The value received by vendors has been increasing incrementally over this busy period, as a structural shift in long term metallurgical coal prices is expected due to tighter prospects for supply of metallurgical coal driven by the increasing challenges in the ramp-up of new projects, resulting in high demand and higher valuations of quality operating assets.

Stanmore has been seeking to balance this trade-off by transacting on development projects that make strategic sense and provide a logical and streamlined development pathway, but also actively looking for acquisitions of operating assets and portfolio adjustments that offer an attractive value proposition.

This is true for the Eagle Downs acquisition and the Designated Area Agreement for the Issac Downs Extension but has also been true for our divestment of the southern portion of Wards Well, which allowed Stanmore to realise significant value upfront whilst transferring the asset to a party for which it is strategically aligned.

How do these two strategies support each other?

MM: As development projects typically take a couple of years (or more where approvals are required) to achieve full scale production, these projects allow us the ability to time their commencement with the depletion and scaling back of our existing operating assets, meaning these assets can ensure Stanmore has a steady and sustainable level of production for many years to come.

Acquisitions of existing operating assets is the quickest and simplest way to achieve overnight growth in production, however that needs to be assessed based on the quality of those assets and the returns expected to be generated for our shareholders, while for development projects we also need to consider within the context of funding and approvals challenges to get development projects off the ground.

Stanmore is proactive in pursuing either strategy, ensuring that any transaction is strategically aligned and does not compromise our strong position currently provided by our existing operating base.

What major successes have you seen at Isaac Plains, South Walker Creek and Poitrel recently?

(Image source: Stanmore Resources)
(Image source: Stanmore Resources)

MM: There have been numerous successes at all operations, with the Isaac Plains Complex and South Walker Creek setting all time saleable coal production in 2023, and Poitrel set for a very strong 2024 after an all-time quarterly production record in the September quarter.

We are very pleased with how our operations have been performing in recent years, capitalising on strong market conditions, and importantly providing strong cash flows to support our significant self-funded capital investment program.
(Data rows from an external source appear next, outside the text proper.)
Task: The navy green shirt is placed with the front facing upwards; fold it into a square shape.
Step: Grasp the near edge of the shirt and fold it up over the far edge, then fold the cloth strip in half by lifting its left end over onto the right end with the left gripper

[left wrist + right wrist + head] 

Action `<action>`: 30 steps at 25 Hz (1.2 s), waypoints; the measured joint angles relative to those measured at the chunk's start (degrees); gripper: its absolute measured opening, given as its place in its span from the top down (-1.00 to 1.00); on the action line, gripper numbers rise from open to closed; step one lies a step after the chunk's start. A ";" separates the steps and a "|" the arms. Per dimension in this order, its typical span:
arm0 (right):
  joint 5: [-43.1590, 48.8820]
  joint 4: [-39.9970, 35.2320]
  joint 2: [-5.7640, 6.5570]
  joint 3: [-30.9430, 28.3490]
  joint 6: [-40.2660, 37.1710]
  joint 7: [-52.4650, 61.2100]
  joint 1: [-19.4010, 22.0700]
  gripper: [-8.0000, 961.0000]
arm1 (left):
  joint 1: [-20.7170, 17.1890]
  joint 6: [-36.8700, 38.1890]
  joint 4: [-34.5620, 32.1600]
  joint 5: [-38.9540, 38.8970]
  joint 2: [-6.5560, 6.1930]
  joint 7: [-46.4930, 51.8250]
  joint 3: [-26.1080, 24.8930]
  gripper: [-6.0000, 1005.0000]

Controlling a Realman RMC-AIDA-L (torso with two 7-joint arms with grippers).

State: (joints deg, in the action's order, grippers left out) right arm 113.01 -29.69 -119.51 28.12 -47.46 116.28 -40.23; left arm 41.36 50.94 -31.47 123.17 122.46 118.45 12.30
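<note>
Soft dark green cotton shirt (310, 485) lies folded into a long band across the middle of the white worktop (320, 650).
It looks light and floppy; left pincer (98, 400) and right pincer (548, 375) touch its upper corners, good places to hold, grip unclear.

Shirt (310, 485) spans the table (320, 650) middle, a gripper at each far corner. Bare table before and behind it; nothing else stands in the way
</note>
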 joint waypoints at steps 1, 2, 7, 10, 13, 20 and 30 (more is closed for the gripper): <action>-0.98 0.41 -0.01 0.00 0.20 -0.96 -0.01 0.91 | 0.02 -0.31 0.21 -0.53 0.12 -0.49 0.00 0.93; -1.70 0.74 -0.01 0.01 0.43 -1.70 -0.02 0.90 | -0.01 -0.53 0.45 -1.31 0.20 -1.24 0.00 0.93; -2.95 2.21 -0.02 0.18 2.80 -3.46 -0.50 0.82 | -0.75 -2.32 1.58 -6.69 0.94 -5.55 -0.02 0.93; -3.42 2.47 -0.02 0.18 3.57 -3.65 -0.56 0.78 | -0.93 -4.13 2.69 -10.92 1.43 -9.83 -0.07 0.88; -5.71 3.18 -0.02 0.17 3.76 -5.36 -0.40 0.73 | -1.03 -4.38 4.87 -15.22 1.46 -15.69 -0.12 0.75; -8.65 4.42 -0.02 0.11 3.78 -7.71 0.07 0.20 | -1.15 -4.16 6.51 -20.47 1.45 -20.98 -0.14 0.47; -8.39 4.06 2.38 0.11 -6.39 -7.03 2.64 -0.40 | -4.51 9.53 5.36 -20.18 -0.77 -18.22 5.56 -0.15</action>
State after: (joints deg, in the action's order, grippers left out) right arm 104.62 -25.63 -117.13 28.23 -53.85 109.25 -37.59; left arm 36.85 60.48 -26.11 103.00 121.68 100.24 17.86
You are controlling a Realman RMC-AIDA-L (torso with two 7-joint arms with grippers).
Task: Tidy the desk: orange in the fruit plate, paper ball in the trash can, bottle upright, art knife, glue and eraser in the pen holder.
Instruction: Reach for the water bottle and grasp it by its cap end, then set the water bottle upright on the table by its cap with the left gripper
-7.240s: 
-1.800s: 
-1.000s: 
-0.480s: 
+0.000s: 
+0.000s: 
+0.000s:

We are reinvesting more than $600million back into our assets over a three-year period from mid-2022 and includes large scale and complex projects such as the 8.5km MRA2C creek diversion and CHPP expansion at South Walker Creek and Ramp-10 box-cut at Poitrel.

These projects will deliver significant value to our core operating base and solidify their position as cost competitive, high-quality assets.

What is the development potential for Isaac South?

MM: The Isaac Downs Extension (formerly known as Isaac South) project has become the top priority for Stanmore, given it represents a capital efficient pathway to provide production longevity and capacity utilisation at the Isaac Plains Complex overall when mining at the existing Isaac Downs operation becomes economically challenged by increased strip ratios and seam splits.

As the tenure is currently at the exploration permit stage, the largest hurdle to progressing development is obtaining the required mining approvals – a process we believe could take a minimum of 2-3 years.

Nonetheless, we have confidence in the team given our recent track record of obtaining similar approvals for the current Isaac Downs mine in recent years, and our credentials as responsible and reputable operators.